> _About this exercise_: Filter these entries down to the lines that hold the word "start", and show each of them.

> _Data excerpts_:
========
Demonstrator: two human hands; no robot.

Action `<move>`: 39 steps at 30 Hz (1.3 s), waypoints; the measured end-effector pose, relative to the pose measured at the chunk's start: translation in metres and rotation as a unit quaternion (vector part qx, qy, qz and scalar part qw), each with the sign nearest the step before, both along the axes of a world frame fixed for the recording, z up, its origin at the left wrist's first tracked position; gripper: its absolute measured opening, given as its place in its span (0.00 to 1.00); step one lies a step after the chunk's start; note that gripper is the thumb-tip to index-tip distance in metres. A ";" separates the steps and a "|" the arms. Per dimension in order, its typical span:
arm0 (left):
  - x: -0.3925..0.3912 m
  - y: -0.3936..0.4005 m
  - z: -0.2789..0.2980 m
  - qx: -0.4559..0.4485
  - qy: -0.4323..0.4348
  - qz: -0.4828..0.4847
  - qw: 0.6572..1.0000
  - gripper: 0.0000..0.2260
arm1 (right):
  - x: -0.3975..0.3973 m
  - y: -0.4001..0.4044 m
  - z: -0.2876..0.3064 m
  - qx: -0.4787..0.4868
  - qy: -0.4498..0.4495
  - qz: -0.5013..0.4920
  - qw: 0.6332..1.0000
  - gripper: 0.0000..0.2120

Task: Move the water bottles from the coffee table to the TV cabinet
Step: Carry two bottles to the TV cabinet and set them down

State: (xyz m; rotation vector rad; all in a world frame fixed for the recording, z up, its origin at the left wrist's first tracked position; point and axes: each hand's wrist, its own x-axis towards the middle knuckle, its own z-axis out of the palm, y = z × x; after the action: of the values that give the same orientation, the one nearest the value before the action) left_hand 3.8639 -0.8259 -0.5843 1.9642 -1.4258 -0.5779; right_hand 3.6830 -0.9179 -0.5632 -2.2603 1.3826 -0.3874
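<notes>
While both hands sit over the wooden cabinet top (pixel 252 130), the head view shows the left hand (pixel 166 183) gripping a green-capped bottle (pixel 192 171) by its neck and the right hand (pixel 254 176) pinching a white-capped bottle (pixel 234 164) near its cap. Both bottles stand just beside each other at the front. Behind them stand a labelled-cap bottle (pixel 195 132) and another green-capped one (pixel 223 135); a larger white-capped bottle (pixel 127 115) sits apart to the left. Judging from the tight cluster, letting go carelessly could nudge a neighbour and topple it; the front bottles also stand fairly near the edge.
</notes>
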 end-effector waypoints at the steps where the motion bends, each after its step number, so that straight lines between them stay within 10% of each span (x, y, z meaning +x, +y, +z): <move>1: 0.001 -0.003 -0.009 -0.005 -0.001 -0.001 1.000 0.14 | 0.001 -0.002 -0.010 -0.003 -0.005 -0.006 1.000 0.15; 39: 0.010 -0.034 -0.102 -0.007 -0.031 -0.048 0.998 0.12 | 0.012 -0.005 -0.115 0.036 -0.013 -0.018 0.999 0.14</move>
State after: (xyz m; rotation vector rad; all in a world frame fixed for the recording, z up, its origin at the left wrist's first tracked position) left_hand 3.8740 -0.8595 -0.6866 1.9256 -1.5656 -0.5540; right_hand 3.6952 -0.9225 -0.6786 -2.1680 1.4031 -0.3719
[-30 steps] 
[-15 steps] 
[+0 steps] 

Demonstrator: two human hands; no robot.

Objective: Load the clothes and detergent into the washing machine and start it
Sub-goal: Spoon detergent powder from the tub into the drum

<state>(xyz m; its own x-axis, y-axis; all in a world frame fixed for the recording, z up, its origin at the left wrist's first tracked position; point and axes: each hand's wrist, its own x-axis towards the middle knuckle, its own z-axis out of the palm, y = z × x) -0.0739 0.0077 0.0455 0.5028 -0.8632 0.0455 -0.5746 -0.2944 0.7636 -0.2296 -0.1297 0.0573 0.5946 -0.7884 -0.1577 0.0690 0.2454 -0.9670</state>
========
> _Solution for this exercise_:
Action `<move>`: 39 steps at 30 Hz (1.3 s), waypoints; the measured end-effector pose, relative to the pose measured at the chunk's start: translation in metres and rotation as a unit quaternion (vector part qx, qy, qz and scalar part qw), each with the sign nearest the step before, both along the axes of a world frame fixed for the recording, z up, its origin at the left wrist's first tracked position; gripper: its absolute measured opening, given as its place in its span (0.00 to 1.00); step one lies a step after the chunk's start; note that gripper is the thumb-tip to index-tip distance in metres. A ";" separates the steps and a "|" the arms. Per dimension in order, its typical span:
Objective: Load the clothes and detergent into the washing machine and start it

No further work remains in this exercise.